==== PROVIDED MATERIAL ====

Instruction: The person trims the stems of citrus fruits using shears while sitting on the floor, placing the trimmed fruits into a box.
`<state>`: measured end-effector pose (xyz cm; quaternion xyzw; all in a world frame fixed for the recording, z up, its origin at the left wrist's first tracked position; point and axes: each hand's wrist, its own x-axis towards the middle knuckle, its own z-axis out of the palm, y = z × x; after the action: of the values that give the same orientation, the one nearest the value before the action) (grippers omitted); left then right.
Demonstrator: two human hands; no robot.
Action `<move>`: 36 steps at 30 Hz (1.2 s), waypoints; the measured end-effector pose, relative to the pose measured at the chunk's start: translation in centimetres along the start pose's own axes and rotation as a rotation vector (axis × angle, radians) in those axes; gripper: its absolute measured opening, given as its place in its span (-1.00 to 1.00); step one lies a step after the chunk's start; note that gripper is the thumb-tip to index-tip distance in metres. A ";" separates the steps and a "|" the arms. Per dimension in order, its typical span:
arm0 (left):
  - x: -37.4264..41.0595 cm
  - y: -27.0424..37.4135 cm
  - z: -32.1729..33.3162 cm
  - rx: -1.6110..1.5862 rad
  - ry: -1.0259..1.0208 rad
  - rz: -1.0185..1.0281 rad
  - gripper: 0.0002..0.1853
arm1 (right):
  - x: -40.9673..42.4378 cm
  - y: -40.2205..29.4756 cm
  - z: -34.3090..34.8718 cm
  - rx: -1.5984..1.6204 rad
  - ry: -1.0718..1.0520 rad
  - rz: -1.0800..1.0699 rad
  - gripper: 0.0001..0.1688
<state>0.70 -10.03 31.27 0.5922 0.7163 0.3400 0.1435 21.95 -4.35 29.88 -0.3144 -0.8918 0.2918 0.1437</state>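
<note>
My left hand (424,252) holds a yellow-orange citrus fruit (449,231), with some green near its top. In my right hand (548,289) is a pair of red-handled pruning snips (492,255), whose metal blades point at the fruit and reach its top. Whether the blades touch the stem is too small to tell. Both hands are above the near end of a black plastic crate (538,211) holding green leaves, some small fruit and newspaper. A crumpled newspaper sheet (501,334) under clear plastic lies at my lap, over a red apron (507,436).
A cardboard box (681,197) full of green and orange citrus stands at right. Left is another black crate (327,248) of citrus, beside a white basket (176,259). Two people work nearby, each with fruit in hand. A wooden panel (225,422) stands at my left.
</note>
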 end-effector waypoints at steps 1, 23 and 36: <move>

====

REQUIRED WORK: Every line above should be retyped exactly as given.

TASK SOLUTION:
Instruction: The person trims the stems of citrus fruits using shears while sitting on the floor, placing the trimmed fruits into a box.
`<state>`: measured end-effector pose (xyz cm; quaternion xyzw; all in a world frame fixed for the recording, z up, its origin at the left wrist's first tracked position; point and axes: each hand's wrist, its own x-axis towards the middle knuckle, its own z-axis out of the palm, y = z × x; after the action: of the values that give the same orientation, the one nearest the value before the action) (grippers omitted); left then right.
Demonstrator: two human hands; no robot.
Action `<move>`: 36 steps at 30 Hz (1.2 s), waypoints; the measured end-effector pose, relative to the pose measured at the chunk's start: translation in centimetres along the start pose's own axes and rotation as a rotation vector (axis × angle, radians) in those axes; gripper: its absolute measured opening, given as its place in its span (-1.00 to 1.00); step one lies a step after the chunk's start; note that gripper is the thumb-tip to index-tip distance in metres. A ";" separates the steps and a "|" the arms. Per dimension in order, its typical span:
arm0 (left):
  - x: -37.4264..41.0595 cm
  - y: -27.0424..37.4135 cm
  - z: -32.1729..33.3162 cm
  - rx: -1.6110..1.5862 rad
  - ry: -1.0259..1.0208 rad
  - rz: -1.0185..1.0281 rad
  - gripper: 0.0002..0.1853
arm1 (right):
  - x: -40.9673..42.4378 cm
  - y: -40.2205..29.4756 cm
  - z: -34.3090..34.8718 cm
  - rx: -1.5984..1.6204 rad
  - ry: -1.0718..1.0520 rad
  - rz: -1.0800..1.0699 rad
  - gripper: 0.0001..0.1688
<state>0.70 -10.03 31.27 0.5922 0.7163 0.3400 0.1435 21.95 -4.35 29.88 -0.3144 -0.8918 0.2918 0.1437</state>
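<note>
My left hand (424,252) holds a yellow-orange citrus fruit (449,231), with some green near its top. In my right hand (548,289) is a pair of red-handled pruning snips (492,255), whose metal blades point at the fruit and reach its top. Whether the blades touch the stem is too small to tell. Both hands are above the near end of a black plastic crate (538,211) holding green leaves, some small fruit and newspaper. A crumpled newspaper sheet (501,334) under clear plastic lies at my lap, over a red apron (507,436).
A cardboard box (681,197) full of green and orange citrus stands at right. Left is another black crate (327,248) of citrus, beside a white basket (176,259). Two people work nearby, each with fruit in hand. A wooden panel (225,422) stands at my left.
</note>
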 end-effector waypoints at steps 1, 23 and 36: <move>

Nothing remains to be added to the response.